» Work to complete: Please write out the whole listing that follows exactly; the pictures stay out.

○ ○ ○ ○

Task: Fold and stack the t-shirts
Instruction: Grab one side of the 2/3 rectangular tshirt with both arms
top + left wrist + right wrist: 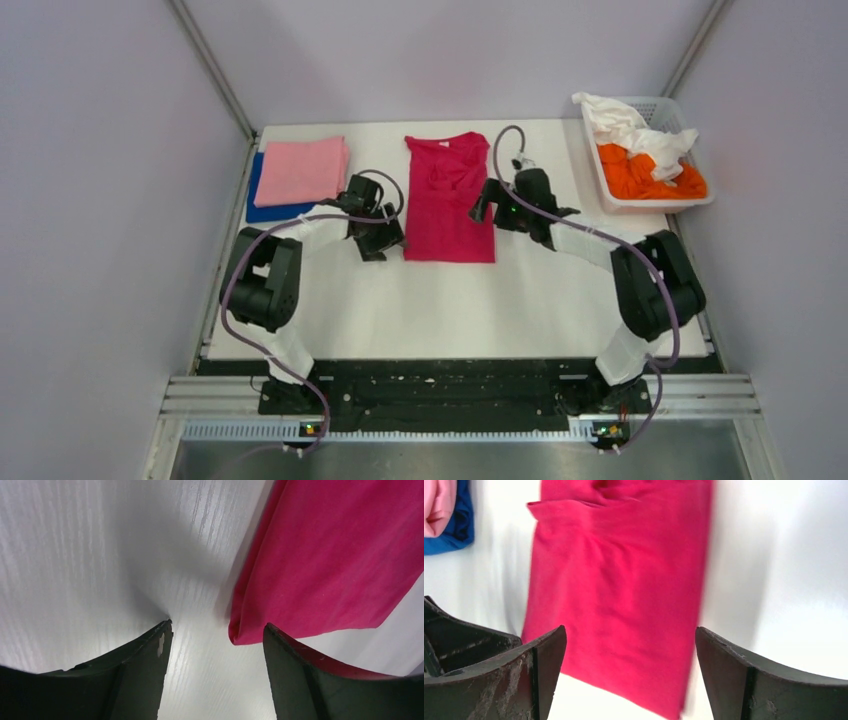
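Pincers (217,625) (630,628) agape beside magenta-red t-shirt (450,195)

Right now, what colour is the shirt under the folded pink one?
Royal blue; the bottom shirt shows best in the top external view.

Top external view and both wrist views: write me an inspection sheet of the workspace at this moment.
Surface: white table, faint grain, no stains seen.
Job's things: magenta-red shirt folded into a long strip, centre; light pink shirt folded on the folded royal blue shirt, far left; orange shirt and white shirt crumpled in the basket, far right.
Clutter: nothing seen.
Grippers: left gripper jaws open at the strip's near left corner; right gripper jaws open by its right side; neither holds cloth.
Cables: a grey cable loops along each arm, no snag seen.
Surroundings: plain walls; metal rail at the near edge.
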`<state>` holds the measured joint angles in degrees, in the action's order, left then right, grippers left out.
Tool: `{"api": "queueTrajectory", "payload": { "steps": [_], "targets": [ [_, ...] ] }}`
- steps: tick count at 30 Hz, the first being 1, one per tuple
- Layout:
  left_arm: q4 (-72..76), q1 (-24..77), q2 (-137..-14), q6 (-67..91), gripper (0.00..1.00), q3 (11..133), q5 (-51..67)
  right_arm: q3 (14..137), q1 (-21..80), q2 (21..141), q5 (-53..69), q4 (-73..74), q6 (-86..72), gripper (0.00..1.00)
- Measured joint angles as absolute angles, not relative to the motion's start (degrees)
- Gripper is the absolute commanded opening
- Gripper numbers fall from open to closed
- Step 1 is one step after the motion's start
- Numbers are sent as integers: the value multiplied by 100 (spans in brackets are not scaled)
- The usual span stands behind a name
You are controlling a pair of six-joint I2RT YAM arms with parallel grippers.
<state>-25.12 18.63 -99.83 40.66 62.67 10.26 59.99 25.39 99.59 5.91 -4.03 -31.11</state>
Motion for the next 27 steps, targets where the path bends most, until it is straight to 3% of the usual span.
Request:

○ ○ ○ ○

» Problem solution:
Task: Fold and stack the t-shirts
Instruction: Grab one side of the 2/3 rectangular tshirt with both arms
top + left wrist + right wrist: 
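Pincers (217,625) (630,628) agape beside magenta-red t-shirt (450,195)

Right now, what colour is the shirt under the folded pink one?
Royal blue; the bottom shirt shows best in the top external view.

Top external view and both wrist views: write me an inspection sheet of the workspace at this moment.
Surface: white table, faint grain, no stains seen.
Job's things: magenta-red shirt folded into a long strip, centre; light pink shirt folded on the folded royal blue shirt, far left; orange shirt and white shirt crumpled in the basket, far right.
Clutter: nothing seen.
Grippers: left gripper jaws open at the strip's near left corner; right gripper jaws open by its right side; neither holds cloth.
Cables: a grey cable loops along each arm, no snag seen.
Surroundings: plain walls; metal rail at the near edge.
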`<state>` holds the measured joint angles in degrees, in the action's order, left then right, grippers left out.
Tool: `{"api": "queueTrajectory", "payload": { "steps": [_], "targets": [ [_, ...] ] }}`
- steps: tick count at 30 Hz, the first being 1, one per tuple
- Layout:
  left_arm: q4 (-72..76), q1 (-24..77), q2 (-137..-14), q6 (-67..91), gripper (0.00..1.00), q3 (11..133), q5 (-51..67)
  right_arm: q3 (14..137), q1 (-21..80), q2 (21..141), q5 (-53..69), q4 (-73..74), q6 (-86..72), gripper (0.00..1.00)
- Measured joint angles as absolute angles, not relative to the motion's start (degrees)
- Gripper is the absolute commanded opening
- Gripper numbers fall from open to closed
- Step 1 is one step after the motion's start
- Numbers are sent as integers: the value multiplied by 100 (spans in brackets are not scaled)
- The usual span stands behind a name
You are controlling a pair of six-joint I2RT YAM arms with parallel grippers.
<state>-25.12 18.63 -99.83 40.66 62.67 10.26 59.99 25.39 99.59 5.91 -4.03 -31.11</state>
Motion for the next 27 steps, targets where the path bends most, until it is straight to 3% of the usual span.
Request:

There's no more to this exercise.